なぜなら、このままストレスフルな環境で働き続けると、精神的に病んでしまって働くことすら難しくなってしまうからです。

私の知人にもひどい上司の元で働いている人がいました。18時になって「明日の朝イチで提出するように」と仕事を振られたり、有給申請をOKしてくれたはずが当日の朝になって「許可していない!」と言われたり、パワハラ三昧でした。ほかの社員もいる場で「この仕事に向いていない」と言われたこともあったそうです。

休日に気分転換をしたり、上司の態度に過敏に反応しないようにして何とか過ごしていたのですが、精神的にツラい日々が続いたことで「うつになってしまうかもしれない」と思うようになって転職を決意しました。

転職した会社では、これまでの経験を生かして責任あるポストで働いているそうです。年収はやや下がったものの、「よい環境で働くことで仕事へのモチベーションがアップした」と言っていましたよ。

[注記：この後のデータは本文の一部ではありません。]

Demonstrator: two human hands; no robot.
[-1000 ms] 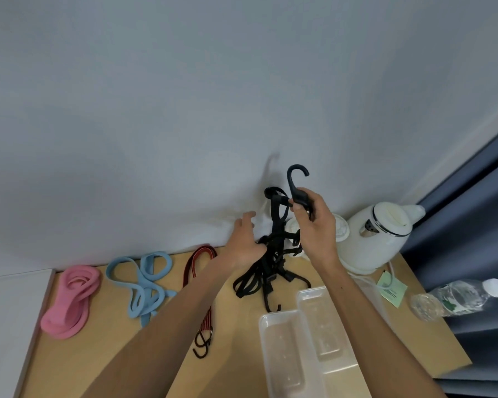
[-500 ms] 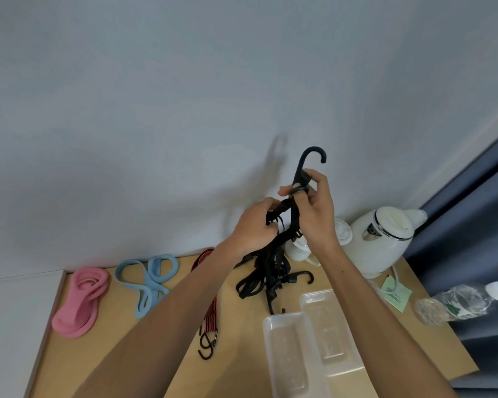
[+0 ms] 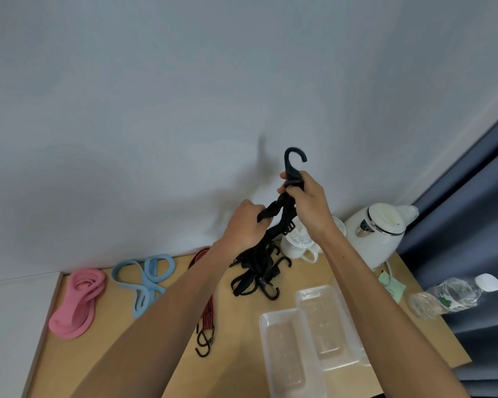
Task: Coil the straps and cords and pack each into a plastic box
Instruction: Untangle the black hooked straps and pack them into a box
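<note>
A pink strap (image 3: 75, 303), a blue strap (image 3: 144, 278) and a red-striped cord (image 3: 209, 311) lie on the bench (image 3: 104, 354) at lower left. At centre the left hand (image 3: 246, 225) has its grip closed on the black strap (image 3: 259, 268), raised with its tangle trailing to the bench. The right hand (image 3: 308, 208) pinches it below the top hook (image 3: 292, 162), and two plastic boxes (image 3: 281, 313) lie at lower right.
</note>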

ということで、出来損ない上司なんかに振り回されて体調を崩す前に、転職することをおすすめします。

回答6:キャリアや成長を妨げると感じたら、転職の決断を!

回答者:成瀬(人事&産業カウンセラー&キャリアコンサルタント)
転職回数:1回


何でも責任転嫁するような上司のもとにいると、やる気をそがれてしまいますよね。現職で環境を変えるために、人事に働きかけてうまくいかなかったように、他人を変えることは難しいです。なので、思いきってあなた自身が環境を変えるために、転職の検討もおすすめします。

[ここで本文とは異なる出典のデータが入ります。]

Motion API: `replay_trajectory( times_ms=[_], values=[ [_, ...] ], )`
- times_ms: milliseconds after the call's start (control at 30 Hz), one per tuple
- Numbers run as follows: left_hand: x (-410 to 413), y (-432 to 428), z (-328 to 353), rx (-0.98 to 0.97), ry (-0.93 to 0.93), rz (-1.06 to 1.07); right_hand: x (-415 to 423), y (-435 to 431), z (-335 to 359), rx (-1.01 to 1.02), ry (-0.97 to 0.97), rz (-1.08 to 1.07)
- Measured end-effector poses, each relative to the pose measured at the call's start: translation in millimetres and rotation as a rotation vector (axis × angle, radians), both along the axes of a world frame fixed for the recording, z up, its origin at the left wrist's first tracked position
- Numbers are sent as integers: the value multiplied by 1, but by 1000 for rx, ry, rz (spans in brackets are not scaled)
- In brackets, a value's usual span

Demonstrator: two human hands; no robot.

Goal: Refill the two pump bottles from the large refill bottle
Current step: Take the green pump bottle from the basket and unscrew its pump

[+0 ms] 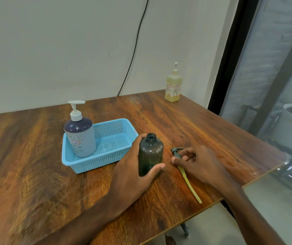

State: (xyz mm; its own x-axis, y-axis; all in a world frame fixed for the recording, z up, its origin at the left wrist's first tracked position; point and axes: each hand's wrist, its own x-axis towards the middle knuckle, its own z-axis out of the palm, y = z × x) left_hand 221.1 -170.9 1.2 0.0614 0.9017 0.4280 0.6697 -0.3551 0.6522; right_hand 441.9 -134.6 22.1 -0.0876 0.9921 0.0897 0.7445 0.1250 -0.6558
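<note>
A dark green pump bottle [150,153] stands upright on the wooden table [35,156] with its neck uncapped. My left hand [133,170] is wrapped around its lower body. Its dark pump head [176,151] with a long yellowish tube [190,184] lies on the table just right of the bottle, and my right hand [198,163] rests on it, fingers curled around the collar. A grey-and-dark pump bottle [80,137] with a white pump stands in the left end of a blue basket [113,138]. A yellow pump bottle [173,87] stands at the far right corner.
The table's right edge runs diagonally beside a glass window with a black frame [230,59]. A black cable [134,50] hangs down the wall behind the table. The basket's right half holds nothing.
</note>
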Motion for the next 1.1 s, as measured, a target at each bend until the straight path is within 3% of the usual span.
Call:
replay_trajectory(
  times_ms=[667, 967, 1100],
  values=[
    [-6, -2, 3, -21, -93, 29, 3, -15, 2, 52, -21, -22],
    [-2, -15, 11, 134, 2, 71, 7, -22, 0, 90, -14, -44],
    [-5, -14, 11, 97, 18, 96, 7, -25, 3, 84, -5, -29]
  ],
)
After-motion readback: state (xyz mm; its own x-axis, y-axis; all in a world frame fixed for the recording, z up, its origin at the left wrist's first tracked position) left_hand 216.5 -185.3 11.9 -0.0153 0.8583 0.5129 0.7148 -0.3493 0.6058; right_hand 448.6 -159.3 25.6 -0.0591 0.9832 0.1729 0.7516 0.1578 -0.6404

というのも、私も同じように責任転嫁する上司のもとにいた経験あります。なんとか状況を改善しようと、工夫しました。たとえば、口頭ではなくてメールや書面でやりとりの履歴を残したり、他の同僚も交えた場で意思決定するなどです。

それでも、上司の態度が変わらない場面に遭遇すると再びいらだったり、自分ばかりが譲歩することにも疲弊してしまって、だんだん発言や提案することがバカらしくなっていきました。

そんなふうに諦めに近い境地になると、ストレスは多少低減しました。でも、自分のキャリアや成長を考えると、現状に疑問を感じたり、「無駄な時間」だと感じ始めました。そして、異動の機会も探りましたが、なかなか叶わない状況だったので、転職を決意しました。

転職活動では、新規提案・企画により重点が置かれて、裁量権も大きいことを条件にして、やりがいを感じられる環境で仕事ができるようになりました。

ということで、ご自身のキャリアや成長を妨げるような環境だと感じるほどなら、転職して新しい環境でチャレンジすることも検討してみてください。


以上【「上司が嫌い」という理由だけで、会社を辞めるのってどう?】の回答でした。